Assignment =
Below are some records. Copy every line in them that holds "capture".

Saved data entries
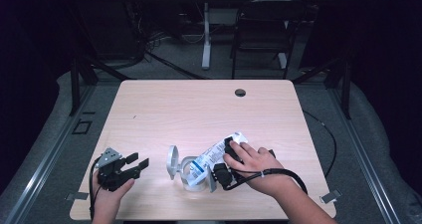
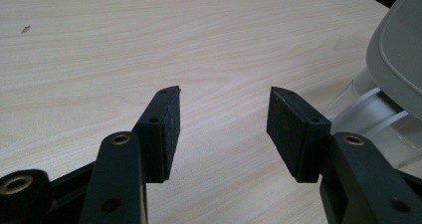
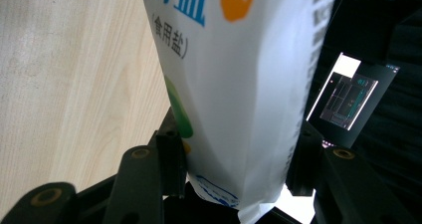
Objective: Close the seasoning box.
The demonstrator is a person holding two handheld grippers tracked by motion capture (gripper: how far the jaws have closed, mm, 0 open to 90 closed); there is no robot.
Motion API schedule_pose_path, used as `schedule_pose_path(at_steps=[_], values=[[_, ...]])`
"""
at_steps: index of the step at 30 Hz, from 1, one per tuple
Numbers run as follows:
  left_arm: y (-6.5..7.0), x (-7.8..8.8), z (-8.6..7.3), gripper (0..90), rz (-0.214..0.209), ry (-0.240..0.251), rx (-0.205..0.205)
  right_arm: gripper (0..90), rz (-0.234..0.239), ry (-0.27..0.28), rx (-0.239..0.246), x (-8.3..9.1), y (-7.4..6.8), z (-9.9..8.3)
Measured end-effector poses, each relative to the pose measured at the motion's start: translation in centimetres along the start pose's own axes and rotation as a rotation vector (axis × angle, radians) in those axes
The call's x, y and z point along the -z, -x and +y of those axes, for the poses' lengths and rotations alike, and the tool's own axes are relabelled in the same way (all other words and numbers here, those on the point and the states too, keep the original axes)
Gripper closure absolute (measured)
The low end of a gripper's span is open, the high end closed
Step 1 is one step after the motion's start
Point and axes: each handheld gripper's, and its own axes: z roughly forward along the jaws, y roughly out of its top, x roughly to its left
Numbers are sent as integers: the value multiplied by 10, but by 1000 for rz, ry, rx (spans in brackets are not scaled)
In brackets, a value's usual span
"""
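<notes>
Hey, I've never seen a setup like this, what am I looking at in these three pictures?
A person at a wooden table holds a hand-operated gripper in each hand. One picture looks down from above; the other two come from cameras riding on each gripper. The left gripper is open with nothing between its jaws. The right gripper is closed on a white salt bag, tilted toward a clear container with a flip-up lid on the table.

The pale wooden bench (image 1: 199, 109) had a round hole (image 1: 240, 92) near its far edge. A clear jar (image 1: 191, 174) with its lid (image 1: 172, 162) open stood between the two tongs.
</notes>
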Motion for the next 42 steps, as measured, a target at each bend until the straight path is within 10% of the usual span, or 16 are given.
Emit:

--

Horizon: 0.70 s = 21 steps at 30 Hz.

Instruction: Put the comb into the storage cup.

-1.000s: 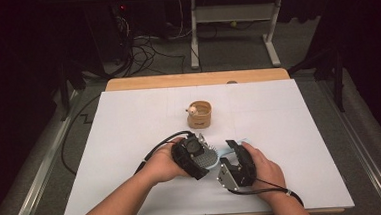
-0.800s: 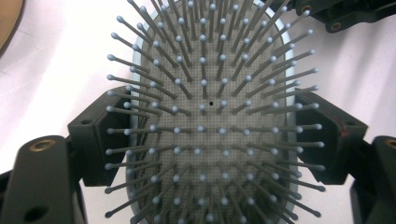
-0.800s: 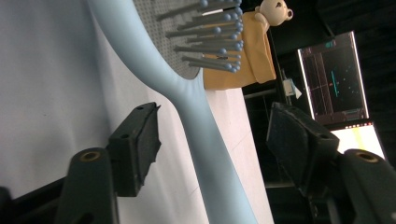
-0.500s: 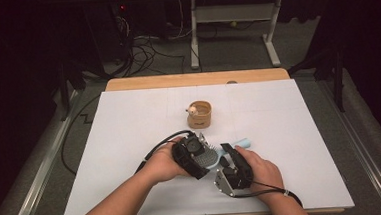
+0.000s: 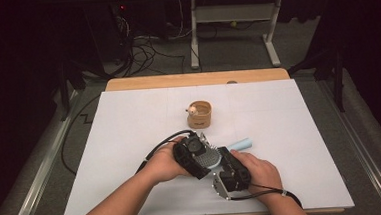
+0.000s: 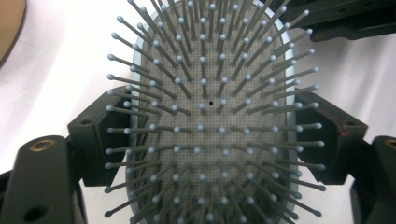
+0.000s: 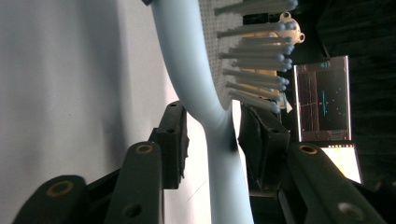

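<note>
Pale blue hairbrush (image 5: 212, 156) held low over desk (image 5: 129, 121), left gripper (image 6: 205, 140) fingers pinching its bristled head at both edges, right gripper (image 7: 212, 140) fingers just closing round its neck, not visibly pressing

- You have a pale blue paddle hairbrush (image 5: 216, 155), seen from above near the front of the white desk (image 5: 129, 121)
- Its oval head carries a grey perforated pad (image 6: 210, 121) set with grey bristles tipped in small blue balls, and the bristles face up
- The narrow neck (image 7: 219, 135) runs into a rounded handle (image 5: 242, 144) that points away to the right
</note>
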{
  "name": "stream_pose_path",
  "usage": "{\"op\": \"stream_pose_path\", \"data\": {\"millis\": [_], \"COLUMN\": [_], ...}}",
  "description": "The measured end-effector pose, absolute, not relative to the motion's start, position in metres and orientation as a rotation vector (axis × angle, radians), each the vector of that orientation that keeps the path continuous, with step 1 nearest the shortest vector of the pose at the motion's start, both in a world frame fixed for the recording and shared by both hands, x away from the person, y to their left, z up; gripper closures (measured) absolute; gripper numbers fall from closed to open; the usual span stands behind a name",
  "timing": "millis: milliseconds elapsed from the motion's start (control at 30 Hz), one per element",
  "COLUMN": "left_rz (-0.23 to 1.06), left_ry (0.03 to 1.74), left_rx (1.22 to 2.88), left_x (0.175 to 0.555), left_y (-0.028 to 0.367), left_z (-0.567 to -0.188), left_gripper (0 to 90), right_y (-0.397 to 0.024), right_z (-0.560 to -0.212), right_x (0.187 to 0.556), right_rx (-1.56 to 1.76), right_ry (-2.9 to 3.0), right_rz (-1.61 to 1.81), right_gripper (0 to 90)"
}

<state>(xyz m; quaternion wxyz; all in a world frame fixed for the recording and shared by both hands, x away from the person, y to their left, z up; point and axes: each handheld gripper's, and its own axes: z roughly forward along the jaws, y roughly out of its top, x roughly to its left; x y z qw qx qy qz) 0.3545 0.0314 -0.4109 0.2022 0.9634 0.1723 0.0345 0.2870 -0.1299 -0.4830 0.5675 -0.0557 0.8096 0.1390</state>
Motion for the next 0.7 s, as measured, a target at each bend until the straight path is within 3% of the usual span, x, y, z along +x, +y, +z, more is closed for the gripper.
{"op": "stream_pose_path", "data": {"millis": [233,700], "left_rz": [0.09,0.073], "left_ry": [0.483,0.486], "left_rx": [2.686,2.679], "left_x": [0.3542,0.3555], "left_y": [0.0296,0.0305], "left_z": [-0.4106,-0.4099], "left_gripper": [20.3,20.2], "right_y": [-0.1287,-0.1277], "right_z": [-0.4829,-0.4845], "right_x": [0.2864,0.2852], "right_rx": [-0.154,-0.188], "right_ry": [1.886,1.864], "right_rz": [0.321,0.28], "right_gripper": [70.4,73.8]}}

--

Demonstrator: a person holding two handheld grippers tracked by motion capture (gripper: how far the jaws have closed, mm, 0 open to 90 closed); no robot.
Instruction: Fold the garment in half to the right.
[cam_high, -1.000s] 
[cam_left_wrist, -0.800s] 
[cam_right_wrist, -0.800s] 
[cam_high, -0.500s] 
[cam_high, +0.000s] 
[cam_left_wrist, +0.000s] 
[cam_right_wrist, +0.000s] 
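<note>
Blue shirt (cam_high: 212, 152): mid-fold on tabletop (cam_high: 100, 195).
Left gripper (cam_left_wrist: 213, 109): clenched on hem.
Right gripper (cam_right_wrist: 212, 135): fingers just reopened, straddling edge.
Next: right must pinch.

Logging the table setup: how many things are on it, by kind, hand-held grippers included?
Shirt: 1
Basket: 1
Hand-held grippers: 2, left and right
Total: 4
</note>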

Exercise output =
The demonstrator is a person holding two handheld grippers tracked by motion capture (gripper: how far the jaws have closed, mm, 0 open to 90 closed); there is no robot.
Demonstrator: a person holding two handheld grippers tracked by motion capture (gripper: how far the jaws have closed, mm, 0 open to 90 closed); no robot.

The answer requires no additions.